■ BRIEF: Copy each line that includes the string "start" from the material into your answer.

──────

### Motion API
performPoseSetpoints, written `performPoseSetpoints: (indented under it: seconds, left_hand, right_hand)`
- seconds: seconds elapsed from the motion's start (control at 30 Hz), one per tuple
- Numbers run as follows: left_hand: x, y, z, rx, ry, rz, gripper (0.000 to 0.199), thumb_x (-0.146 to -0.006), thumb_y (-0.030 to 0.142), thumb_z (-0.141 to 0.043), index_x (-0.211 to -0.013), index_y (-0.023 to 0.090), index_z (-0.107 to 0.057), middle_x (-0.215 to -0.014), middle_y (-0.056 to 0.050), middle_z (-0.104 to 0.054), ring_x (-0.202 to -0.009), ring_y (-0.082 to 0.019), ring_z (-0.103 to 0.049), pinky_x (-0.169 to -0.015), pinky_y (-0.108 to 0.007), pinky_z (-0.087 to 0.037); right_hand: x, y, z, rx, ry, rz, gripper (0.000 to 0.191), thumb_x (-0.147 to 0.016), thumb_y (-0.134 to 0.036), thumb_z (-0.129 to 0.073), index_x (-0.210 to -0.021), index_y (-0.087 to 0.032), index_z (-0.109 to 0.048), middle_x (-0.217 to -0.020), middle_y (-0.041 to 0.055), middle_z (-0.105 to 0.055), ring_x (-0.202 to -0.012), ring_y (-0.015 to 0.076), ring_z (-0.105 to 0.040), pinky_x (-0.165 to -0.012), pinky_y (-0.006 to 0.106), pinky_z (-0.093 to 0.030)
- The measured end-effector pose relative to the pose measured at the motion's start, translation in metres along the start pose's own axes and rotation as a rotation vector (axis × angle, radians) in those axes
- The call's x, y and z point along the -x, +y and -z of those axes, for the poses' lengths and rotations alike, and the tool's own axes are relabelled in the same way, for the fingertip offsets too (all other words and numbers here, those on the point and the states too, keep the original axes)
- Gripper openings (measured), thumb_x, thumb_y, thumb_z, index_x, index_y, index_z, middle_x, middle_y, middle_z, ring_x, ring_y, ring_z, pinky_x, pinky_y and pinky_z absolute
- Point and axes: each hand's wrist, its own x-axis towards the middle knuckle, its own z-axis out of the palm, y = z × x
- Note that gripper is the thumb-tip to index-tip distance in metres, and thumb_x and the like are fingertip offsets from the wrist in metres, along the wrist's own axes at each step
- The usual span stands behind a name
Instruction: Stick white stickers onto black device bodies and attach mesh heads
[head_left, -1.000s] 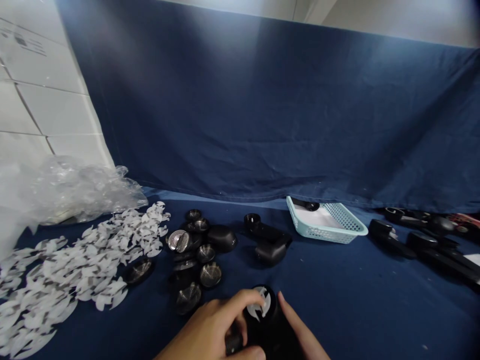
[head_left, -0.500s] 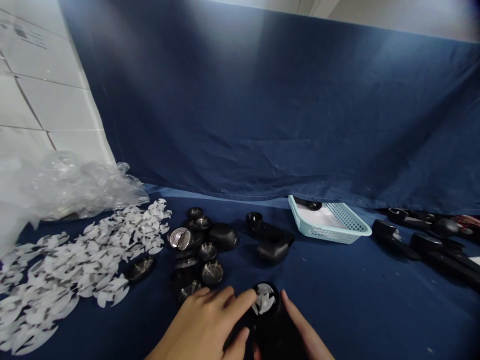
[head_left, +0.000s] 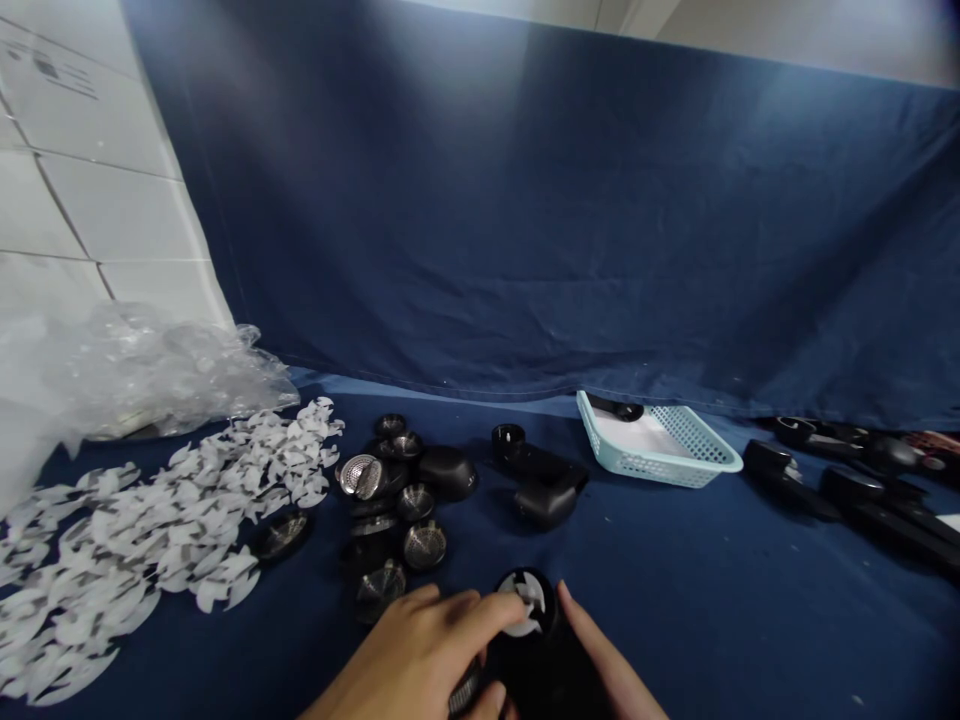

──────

■ TASK OUTPUT:
- seconds: seconds elapsed from the motion's start (control at 30 Hz), one per tuple
- The measured end-effector pose relative to the pose measured at the motion's start, translation in metres along the start pose's own axes and rotation as a rotation vector (axis × angle, radians) in those axes

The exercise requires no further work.